## WHAT YOU NEED TO DO
Report every line below that carries the word "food".

## SOURCE DATA

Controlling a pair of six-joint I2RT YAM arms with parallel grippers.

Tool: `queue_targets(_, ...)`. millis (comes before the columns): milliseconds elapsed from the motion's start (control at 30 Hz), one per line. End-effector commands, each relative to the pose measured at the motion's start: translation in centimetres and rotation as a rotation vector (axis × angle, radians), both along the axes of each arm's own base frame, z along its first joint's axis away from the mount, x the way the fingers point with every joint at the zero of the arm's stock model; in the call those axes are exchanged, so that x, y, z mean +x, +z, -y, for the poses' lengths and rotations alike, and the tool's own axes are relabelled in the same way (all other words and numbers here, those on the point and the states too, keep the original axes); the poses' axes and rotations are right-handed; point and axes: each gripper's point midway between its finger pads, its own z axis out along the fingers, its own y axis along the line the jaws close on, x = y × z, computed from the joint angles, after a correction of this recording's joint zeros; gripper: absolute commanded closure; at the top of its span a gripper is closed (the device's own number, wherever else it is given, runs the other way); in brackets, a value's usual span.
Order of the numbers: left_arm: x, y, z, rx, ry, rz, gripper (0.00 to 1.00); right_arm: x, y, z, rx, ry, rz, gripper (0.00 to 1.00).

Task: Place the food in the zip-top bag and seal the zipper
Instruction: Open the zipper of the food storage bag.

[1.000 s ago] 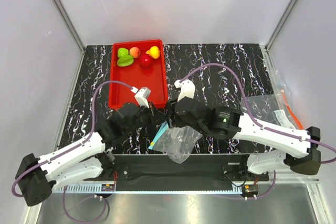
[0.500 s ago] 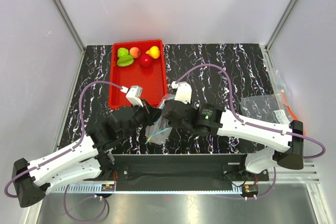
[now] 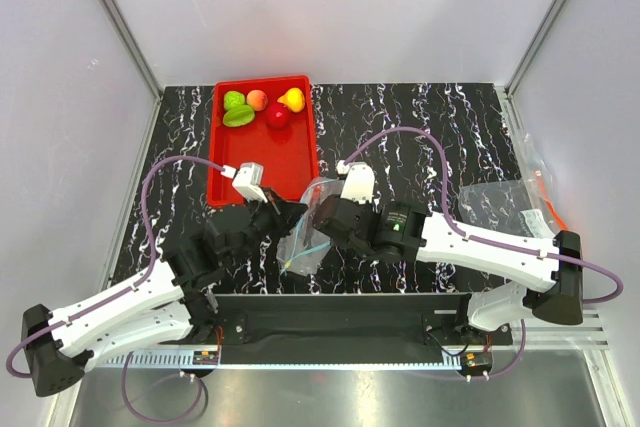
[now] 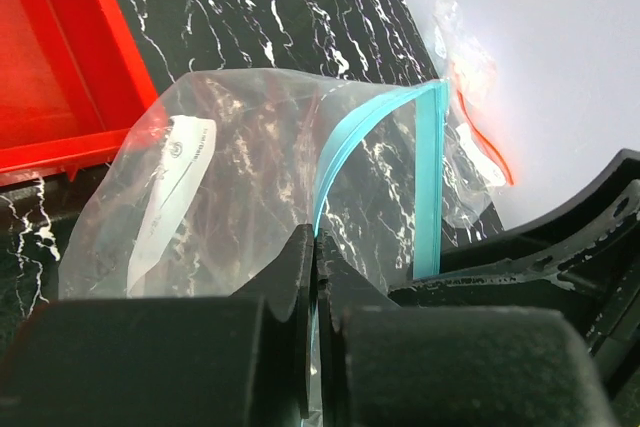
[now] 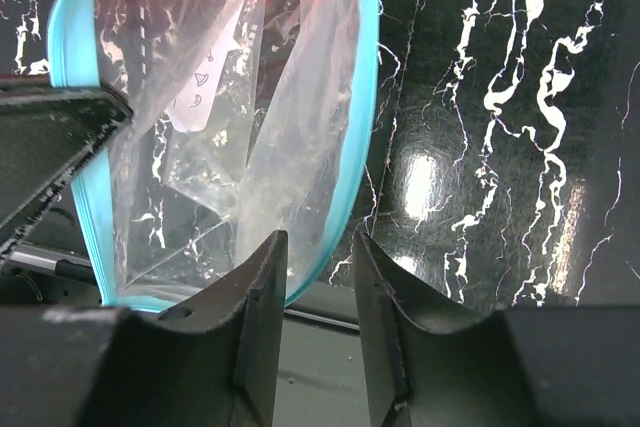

## EXERCISE SOLUTION
Task: Place the food in the zip-top bag and seal the zipper
Instruction: Open the zipper of the food storage bag.

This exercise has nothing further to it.